▶ **Assignment**: Every line of the material is to be set down again without any change.
__________
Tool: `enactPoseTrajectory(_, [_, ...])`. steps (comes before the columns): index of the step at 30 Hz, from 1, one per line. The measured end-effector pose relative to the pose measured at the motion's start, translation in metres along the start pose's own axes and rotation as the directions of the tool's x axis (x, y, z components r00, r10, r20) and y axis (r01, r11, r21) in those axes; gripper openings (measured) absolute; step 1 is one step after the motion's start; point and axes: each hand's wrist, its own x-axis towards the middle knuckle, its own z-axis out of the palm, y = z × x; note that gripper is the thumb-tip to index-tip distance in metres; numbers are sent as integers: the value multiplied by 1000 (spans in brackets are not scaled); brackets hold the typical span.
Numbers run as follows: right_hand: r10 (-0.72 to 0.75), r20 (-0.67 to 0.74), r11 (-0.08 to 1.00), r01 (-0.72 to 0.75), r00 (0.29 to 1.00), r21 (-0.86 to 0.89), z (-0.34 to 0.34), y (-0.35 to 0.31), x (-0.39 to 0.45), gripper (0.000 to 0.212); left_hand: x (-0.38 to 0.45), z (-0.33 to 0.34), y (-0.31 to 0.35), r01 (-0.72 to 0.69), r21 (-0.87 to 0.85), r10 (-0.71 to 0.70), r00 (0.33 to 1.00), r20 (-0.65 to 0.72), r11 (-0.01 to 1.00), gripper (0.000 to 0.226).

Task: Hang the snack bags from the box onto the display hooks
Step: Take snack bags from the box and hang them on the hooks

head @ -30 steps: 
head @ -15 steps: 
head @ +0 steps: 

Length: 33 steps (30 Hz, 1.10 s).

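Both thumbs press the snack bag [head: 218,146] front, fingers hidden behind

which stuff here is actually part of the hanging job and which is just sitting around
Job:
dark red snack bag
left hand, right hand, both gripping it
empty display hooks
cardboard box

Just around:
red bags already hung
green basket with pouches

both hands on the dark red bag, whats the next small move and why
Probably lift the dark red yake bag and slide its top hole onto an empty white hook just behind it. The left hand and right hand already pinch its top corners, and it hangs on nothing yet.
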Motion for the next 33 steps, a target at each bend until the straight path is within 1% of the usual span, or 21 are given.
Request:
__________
▶ **Response area**:
Tool: `enactPoseTrajectory(_, [_, ...])`. steps (comes before the columns): index of the step at 30 Hz, from 1, one per line. The measured end-effector pose relative to the pose measured at the motion's start, translation in metres along the start pose's own axes and rotation as the directions of the tool's x axis (x, y, z components r00, r10, r20) and y axis (r01, r11, r21) in those axes; gripper openings (measured) absolute; step 1 is one step after the motion's start; point and axes: each hand's wrist, its own x-axis towards the middle knuckle, its own z-axis out of the palm, y = z × x; note that gripper is the thumb-tip to index-tip distance in metres; numbers are sent as integers: the value multiplied by 1000 (spans in brackets are not scaled); brackets hold the typical span.
Numbers run as follows: right_hand: r10 (-0.72 to 0.75), r20 (-0.67 to 0.74), r11 (-0.08 to 1.00), r01 (-0.72 to 0.75), r00 (0.29 to 1.00), r21 (-0.86 to 0.89), z (-0.34 to 0.34), y (-0.35 to 0.31), x (-0.39 to 0.45), gripper (0.000 to 0.212); left_hand: x (-0.38 to 0.45), z (-0.33 to 0.34), y (-0.31 to 0.35), r01 (-0.72 to 0.69), r21 (-0.87 to 0.85), r10 (-0.71 to 0.70), r00 (0.33 to 1.00), r20 (-0.65 to 0.72), r11 (-0.01 to 1.00), gripper (0.000 to 0.226).

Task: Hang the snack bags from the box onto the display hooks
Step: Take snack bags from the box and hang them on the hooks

head @ -30 steps: 
head @ -15 steps: 
head @ +0 steps: 

Length: 33 steps (30 Hz, 1.10 s).

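Both thumbs press the snack bag [head: 218,146] front, fingers hidden behind

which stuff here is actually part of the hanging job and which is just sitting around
Job:
dark red snack bag
left hand, right hand, both gripping it
empty display hooks
cardboard box

Just around:
red bags already hung
green basket with pouches

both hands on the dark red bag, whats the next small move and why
Probably lift the dark red yake bag and slide its top hole onto an empty white hook just behind it. The left hand and right hand already pinch its top corners, and it hangs on nothing yet.
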Motion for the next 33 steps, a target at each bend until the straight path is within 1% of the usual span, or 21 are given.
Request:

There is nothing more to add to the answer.